Lava continues to flow from the (hidden) vents on the western base of the cone into the tube system and crate breakouts in the central part of the flow field. One of the more active surface flows began to eat away one of the remaining islands of so-far untouched land in the area south of Todoque and east of Las Norias, as can be seen in the aerial drone image attached.

The number of quakes has again increased in numbers: During the past 24 hours, there have been 4 quakes of magnitudes 3.0-3.4 and 46 quakes between 2.0 and 2.9. Most of these occurred at the shallow layer around 10-15 km depth while only very few ones occurred at the deeper layer of 30 km or below.
The decrease of seismic activity in the deeper layer might indicate that magma supply from that area is less now than during previous weeks when lots of magnitude 4+ quakes occurred there, but this remains speculative.
No significant changes in deformation has been recorded.

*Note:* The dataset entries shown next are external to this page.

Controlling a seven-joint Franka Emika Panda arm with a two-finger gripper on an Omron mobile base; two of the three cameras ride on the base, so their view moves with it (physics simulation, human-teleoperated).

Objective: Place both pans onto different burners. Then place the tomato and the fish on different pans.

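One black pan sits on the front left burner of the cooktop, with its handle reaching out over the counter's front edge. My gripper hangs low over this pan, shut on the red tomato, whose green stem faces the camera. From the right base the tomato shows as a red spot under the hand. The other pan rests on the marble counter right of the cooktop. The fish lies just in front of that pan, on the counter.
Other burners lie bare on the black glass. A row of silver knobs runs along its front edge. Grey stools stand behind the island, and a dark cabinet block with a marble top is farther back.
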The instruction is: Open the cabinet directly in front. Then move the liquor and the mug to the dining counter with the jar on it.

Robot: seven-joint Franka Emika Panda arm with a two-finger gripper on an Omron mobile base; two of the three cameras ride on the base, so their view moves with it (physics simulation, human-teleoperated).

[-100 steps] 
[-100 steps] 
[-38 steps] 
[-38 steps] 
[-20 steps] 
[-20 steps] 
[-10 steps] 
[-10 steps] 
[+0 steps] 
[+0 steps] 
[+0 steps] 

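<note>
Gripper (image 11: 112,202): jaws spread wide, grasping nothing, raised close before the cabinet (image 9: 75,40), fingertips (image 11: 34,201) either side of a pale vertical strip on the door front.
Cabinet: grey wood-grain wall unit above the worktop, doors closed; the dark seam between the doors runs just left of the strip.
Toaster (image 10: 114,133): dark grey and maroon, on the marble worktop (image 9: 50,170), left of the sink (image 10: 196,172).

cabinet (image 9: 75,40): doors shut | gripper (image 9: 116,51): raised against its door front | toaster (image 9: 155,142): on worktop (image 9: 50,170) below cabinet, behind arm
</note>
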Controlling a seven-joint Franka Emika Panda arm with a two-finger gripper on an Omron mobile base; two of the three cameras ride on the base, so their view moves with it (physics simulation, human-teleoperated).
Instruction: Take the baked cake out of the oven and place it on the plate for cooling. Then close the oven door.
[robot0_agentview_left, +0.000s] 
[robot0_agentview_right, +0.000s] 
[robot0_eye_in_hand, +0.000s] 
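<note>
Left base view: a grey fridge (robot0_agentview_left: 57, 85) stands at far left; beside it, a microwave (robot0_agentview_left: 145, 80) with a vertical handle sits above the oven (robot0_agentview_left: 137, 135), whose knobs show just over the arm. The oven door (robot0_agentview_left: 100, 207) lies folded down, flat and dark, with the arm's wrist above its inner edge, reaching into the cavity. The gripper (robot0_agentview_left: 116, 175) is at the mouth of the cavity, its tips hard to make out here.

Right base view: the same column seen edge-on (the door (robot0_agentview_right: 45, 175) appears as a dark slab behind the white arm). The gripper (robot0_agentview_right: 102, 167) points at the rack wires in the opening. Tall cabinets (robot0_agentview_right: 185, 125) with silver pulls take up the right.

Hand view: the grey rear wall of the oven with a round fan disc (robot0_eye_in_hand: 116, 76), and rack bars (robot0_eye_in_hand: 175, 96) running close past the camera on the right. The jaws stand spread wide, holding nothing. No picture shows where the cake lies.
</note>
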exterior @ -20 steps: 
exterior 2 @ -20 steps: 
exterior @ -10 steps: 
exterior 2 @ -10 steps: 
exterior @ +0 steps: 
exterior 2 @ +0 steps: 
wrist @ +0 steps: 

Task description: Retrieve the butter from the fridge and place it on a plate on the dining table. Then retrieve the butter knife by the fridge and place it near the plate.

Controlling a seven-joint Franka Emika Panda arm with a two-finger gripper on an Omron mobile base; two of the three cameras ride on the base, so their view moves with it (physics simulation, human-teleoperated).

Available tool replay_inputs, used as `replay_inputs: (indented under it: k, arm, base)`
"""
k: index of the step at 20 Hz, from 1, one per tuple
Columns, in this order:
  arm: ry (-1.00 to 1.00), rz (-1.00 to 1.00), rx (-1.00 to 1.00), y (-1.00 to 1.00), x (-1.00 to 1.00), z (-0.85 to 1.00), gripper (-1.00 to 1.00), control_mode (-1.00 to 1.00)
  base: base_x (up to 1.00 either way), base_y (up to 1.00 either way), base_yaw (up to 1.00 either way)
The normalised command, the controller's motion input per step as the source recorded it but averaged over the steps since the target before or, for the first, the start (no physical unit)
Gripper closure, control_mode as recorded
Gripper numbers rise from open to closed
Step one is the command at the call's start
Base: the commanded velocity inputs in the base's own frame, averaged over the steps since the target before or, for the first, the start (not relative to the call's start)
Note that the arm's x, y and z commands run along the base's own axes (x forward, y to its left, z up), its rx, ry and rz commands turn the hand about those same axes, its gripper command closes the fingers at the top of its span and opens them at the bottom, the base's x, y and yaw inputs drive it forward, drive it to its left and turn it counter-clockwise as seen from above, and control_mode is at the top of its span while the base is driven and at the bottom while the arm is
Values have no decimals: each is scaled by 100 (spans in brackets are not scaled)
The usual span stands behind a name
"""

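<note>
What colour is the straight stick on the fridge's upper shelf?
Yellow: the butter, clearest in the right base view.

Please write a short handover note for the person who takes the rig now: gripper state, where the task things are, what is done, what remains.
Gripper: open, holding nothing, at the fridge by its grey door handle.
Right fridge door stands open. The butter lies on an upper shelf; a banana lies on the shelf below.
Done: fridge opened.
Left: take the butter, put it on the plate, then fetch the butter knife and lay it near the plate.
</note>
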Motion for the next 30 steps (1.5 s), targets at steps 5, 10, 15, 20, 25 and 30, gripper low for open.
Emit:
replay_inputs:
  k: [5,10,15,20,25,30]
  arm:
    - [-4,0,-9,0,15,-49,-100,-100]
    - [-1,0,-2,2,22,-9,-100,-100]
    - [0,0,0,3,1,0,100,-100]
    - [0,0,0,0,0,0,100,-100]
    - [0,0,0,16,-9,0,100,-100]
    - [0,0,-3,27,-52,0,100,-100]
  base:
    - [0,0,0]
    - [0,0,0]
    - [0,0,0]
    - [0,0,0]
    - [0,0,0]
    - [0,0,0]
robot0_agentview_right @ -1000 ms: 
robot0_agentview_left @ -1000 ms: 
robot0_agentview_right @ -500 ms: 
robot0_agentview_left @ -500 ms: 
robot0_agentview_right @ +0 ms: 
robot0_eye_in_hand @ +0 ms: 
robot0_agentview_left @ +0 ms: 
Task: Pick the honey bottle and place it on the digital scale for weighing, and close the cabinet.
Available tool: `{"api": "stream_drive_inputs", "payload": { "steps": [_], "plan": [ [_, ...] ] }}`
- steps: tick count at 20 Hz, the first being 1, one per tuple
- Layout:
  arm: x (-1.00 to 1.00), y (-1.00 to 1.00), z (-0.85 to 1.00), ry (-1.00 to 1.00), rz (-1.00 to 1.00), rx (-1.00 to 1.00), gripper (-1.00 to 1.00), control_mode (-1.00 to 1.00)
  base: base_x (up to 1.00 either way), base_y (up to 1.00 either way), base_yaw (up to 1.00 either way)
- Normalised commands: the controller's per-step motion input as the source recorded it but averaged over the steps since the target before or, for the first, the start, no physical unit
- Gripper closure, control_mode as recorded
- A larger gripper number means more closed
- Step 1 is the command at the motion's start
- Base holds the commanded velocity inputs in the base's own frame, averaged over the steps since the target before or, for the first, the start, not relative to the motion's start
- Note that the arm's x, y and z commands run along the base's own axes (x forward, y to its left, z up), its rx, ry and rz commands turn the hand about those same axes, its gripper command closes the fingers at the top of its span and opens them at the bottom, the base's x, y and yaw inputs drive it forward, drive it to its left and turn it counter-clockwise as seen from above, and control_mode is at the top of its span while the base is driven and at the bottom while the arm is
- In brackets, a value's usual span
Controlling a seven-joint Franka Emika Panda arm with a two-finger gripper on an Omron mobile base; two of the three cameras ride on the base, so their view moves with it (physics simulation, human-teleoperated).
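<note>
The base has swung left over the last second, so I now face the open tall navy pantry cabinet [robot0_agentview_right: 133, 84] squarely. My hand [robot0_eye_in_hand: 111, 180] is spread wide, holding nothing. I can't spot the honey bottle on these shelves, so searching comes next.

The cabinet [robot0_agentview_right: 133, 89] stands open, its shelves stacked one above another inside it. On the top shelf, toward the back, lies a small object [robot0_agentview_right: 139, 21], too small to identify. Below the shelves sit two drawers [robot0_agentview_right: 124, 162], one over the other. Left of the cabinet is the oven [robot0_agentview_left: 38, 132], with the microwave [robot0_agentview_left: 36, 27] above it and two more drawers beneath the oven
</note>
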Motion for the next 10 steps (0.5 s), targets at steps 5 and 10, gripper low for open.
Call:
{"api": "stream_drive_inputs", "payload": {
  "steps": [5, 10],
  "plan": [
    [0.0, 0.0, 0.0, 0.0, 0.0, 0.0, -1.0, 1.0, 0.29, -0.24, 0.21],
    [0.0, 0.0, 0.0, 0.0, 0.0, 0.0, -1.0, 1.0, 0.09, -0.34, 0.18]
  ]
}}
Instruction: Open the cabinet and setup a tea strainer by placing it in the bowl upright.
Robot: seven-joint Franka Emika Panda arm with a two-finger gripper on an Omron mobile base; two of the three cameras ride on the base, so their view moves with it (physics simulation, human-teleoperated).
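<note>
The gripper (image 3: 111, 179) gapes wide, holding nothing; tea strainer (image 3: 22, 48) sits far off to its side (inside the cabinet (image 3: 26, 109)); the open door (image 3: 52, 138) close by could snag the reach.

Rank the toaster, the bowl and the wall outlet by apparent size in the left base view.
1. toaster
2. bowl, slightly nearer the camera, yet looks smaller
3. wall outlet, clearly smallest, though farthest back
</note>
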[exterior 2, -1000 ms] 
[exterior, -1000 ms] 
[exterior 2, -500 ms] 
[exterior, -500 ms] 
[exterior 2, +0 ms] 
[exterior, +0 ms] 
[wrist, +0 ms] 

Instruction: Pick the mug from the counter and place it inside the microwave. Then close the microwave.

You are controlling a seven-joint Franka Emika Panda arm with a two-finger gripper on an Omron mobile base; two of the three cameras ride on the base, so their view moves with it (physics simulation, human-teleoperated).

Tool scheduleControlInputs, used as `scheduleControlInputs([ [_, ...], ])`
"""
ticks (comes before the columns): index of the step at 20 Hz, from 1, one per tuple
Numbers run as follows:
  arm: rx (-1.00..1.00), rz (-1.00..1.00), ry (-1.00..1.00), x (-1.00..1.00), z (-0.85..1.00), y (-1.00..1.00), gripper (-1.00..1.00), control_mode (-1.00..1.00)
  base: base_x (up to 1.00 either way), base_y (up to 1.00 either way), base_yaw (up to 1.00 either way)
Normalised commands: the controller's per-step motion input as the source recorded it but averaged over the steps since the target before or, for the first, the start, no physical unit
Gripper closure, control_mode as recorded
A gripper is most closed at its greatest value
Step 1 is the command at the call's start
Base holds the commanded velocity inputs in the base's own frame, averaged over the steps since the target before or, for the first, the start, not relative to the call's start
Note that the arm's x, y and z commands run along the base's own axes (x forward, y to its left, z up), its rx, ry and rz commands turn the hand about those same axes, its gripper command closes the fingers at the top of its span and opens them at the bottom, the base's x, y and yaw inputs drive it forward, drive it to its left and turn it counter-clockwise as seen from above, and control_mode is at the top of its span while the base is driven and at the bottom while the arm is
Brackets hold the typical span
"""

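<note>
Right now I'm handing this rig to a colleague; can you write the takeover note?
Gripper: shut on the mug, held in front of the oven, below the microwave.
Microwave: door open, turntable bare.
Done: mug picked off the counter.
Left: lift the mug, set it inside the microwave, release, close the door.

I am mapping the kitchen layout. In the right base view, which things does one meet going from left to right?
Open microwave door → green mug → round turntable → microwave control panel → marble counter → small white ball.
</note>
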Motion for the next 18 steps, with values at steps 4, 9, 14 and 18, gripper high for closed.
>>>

Sudden large explosion today sends ash to 5,000 m altitude

Update Sun 12 Dec 2021 17:21
Eruption plume from today's vulcanian-type explosion at La Palma (image GEVolcan / facebook)
Eruption plume from today's vulcanian-type explosion at La Palma (image GEVolcan / facebook)
Ash column at the vent seen on the Canarias TV live stream
Ash column at the vent seen on the Canarias TV live stream
Around noon local time, a sudden large explosion occurred at the main crater of the cone, producing a steam and ash plume that quickly rose to estimated 5,000-6,000 meters altitude.
The event was likely a so-called vulcanian explosion, typically caused when a larger plug in the upper conduit has formed and is suddenly thrown out when gas pressure underneath overcomes a threshold (comparable to a cannon-shot mechanism).
Today's explosion likely might be due to the fact that the conduits have gradually been closing up / filling with debris in their upper parts as supply of rising material is less abundant. This fits with the model that the eruption has entered its final waning stage, but also creates highly dangerous conditions, because such explosions could (and likely will) repeat in the days to come.
Apart from this, the eruption - now on its 85th day of activity being the longest in recorded history on La Palma Island - has continued at low levels similar as in the past days. There is now mainly steaming, with only occasional smaller explosions, at the main cone, while lava effusion continues at reduced rate. The arriving lava first goes into the tube system, and feeding flows in similar areas as during the past days overlapping older flows.
Seismic activity has been low, with only 24 quakes detected during 24 horus, the maximum being only a 3.2 event. Deformation and tremor remain basically unchanged at low values, although the explosion earlier resulted in a short-lived intense tremor peak.